▶ _Exercise goal_
The lines below are to be quoted exactly, from the first through the one that contains "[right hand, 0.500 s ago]".

++++ Supplied records

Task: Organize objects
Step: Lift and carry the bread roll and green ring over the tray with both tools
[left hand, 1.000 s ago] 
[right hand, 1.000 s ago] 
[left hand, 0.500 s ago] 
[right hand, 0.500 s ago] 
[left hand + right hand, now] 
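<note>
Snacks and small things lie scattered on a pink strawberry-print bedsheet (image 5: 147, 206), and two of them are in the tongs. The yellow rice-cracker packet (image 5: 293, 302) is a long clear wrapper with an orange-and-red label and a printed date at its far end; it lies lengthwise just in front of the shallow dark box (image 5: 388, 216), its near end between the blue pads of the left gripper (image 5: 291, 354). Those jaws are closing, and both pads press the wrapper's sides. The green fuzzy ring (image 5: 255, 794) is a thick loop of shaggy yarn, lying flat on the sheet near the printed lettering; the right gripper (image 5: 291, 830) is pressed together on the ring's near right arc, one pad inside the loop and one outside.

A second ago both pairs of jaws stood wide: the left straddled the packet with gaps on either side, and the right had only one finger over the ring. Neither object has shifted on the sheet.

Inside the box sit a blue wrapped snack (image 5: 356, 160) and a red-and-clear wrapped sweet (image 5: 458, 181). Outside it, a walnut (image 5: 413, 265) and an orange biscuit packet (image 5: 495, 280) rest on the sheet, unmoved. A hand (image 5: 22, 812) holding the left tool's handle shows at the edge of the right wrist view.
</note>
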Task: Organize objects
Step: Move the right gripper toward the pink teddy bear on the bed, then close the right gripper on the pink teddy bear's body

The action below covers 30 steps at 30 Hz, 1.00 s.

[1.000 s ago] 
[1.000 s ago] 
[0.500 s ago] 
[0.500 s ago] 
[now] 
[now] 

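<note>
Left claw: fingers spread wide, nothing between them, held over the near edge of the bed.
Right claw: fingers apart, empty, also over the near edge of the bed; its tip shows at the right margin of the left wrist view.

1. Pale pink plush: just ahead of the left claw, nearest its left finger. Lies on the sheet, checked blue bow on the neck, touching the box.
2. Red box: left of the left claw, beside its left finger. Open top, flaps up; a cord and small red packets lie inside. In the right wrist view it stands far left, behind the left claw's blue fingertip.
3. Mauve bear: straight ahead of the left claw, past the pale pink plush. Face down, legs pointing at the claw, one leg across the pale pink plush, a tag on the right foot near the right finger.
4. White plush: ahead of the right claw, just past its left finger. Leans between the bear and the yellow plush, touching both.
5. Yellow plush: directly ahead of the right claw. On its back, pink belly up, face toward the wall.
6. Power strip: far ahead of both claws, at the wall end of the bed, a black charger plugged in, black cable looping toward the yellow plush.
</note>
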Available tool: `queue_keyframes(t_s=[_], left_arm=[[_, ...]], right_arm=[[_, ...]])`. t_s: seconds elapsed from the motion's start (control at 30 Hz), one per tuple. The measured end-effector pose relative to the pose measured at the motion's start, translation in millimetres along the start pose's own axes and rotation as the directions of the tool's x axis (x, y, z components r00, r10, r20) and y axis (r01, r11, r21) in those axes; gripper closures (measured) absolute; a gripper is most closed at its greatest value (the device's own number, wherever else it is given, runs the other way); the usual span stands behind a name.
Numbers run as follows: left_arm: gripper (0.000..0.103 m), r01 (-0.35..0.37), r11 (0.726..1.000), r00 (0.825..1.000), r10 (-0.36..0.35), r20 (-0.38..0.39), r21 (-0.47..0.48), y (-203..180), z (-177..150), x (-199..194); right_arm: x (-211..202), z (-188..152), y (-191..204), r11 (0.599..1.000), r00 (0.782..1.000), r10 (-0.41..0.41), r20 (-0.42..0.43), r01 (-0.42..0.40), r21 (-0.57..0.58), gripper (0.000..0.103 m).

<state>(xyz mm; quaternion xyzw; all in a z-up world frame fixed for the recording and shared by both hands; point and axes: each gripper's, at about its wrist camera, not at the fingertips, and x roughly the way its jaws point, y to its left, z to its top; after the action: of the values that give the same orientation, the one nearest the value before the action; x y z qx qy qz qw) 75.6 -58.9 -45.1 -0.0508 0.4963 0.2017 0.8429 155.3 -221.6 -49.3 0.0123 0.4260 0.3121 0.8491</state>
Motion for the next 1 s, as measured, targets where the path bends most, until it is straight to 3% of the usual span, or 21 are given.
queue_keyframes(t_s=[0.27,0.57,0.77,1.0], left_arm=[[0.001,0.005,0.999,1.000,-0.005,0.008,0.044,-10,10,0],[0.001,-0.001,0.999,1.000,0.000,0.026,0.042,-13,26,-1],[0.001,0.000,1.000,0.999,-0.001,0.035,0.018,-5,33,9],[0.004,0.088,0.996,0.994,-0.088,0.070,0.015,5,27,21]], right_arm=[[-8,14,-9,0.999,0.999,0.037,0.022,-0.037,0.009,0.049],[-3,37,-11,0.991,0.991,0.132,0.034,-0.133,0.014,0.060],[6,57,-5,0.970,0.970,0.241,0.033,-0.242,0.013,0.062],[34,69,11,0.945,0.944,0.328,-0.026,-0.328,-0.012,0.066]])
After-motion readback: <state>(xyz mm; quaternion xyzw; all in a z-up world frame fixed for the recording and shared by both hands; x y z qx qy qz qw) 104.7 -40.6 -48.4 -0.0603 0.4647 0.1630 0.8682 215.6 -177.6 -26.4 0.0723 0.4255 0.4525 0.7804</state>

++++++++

▶ _Finished task_
Task: Organize objects
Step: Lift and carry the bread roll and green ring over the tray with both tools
[left hand, 1.000 s ago] 
[right hand, 1.000 s ago] 
[left hand, 0.500 s ago] 
[right hand, 0.500 s ago] 

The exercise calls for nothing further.